In the meantime, several of my fellow romance authors became published, some of them hit the USA Today and New York Times Bestsellers Lists, and all I had to my credits were a few published short stories.
Was I envious? Heck, yes. But I was happy for them, as well, because I knew they had gone through the same struggles I’d experienced. Their dreams had come true. I knew mine would in time. How did I know? I simply refused to give up.
Like Michelle, I kept my mind focused on my dreams. I ignored the naysayers, and those who asked, “Why don’t you write a real book?” What’s a real book? One without romance, sex, and Happily Ever After? Real or not, I kept rewriting my first story, and two others along the way. I kept submitting them to New York, to no avail.
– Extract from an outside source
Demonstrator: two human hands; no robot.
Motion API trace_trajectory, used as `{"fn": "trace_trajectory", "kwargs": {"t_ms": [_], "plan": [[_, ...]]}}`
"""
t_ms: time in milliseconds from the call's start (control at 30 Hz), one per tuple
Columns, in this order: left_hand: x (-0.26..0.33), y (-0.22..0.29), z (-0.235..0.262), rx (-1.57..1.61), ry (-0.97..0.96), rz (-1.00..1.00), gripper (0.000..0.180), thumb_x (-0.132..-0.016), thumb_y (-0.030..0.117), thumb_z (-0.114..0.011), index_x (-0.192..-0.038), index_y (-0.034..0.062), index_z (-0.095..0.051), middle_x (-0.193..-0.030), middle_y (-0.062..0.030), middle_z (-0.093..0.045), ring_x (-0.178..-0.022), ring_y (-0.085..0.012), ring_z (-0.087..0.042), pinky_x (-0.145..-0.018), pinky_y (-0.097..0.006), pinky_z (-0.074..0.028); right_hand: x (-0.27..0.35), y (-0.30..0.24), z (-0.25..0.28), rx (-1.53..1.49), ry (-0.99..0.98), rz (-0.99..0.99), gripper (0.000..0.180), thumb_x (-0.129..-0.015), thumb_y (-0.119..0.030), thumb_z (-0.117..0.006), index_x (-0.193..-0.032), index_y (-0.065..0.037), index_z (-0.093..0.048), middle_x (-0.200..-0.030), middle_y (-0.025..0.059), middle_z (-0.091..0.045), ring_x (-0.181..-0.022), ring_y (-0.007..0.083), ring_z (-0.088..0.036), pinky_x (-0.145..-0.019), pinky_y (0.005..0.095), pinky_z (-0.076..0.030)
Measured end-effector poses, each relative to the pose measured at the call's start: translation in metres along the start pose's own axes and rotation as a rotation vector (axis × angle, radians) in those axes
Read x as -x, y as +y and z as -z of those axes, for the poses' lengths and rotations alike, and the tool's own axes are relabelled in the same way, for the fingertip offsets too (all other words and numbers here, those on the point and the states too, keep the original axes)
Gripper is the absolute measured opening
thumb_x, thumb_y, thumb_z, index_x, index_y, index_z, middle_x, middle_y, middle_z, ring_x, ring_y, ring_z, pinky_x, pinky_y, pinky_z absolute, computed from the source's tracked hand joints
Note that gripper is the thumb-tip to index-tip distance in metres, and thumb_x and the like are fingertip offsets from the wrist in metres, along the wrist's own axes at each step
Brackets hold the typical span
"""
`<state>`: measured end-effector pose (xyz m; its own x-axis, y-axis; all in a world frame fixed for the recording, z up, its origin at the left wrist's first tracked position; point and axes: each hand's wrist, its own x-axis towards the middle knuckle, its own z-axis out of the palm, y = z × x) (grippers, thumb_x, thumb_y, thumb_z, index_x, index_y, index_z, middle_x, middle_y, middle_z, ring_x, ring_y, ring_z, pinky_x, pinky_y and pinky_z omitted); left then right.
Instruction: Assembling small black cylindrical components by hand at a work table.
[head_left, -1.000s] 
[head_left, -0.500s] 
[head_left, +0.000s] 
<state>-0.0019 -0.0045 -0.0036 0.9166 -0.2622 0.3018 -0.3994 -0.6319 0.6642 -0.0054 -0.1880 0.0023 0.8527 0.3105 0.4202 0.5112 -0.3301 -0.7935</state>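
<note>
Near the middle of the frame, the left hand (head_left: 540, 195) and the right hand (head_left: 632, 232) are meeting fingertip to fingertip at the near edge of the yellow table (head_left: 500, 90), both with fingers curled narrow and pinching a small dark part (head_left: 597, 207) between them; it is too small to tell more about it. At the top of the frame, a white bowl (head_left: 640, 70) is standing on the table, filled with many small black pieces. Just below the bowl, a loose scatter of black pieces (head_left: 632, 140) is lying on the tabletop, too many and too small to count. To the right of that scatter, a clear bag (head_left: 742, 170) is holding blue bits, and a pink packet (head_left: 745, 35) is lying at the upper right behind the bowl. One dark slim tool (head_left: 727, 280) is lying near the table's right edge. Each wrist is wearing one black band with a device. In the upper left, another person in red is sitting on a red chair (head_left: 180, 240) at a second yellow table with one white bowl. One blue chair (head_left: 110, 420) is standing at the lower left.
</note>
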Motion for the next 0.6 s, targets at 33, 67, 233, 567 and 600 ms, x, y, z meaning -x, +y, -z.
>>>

Finally, it dawned on me that a big publishing house in New York City wasn’t the best channel for my story—a story that my friends finished reading in one to two days because they couldn’t put the manuscript down. Like me, they couldn’t understand why nobody wanted to buy it. Their encouragement and enthusiasm about my writing opened my eyes to the fact that I needed to take charge of my destiny. The era of self-publishing had just begun, and so like Michelle, I started working on a new plan. I self-published a short story at the end of 2011, and then three more in early 2012, just to test the waters.
In May of 2012, I self-published The Doctor’s Secret Bride – Book One of my Billionaire Brides of Granite Falls series. It was the best thing I’d done in years. I sold over 3,000 copies of TDSB in the first month and made three times the amount of advance I would have gotten from New York, and which would have taken me years to earn out before royalty checks began rolling in. The reviews were wonderful, and readers began asking for Book Two – The Mogul’s Reluctant Bride. My dream has come true, because I didn’t quit.
Michelle was not a quitter, either. She was a fighter, a survivor. When life tossed her pencils, she sketched. When it tossed her seeds, she planted. When it tossed her roses, she smelled them and smiled, but she knew from experience that the thorns on those stems could prick her delicate fingers and make her bleed.
And they did—Erik did break her heart; he hurt her. And even then, instead of becoming bitter and vengeful, Michelle whipped out her First-Aid kit and kept on fighting. She believed in her dreams. And eventually, they all came true. The best one was walking proudly down the path to Happily Ever After with Erik by her side.
My parting words to you, my readers: Dream! Dream big! Dream on! Don’t let anyone tell you that you can’t, that you shouldn’t, that some other “real” dream is better than the one burning in your heart. Go forth with your head high and your fist tight, ready to tackle the obstacles in life!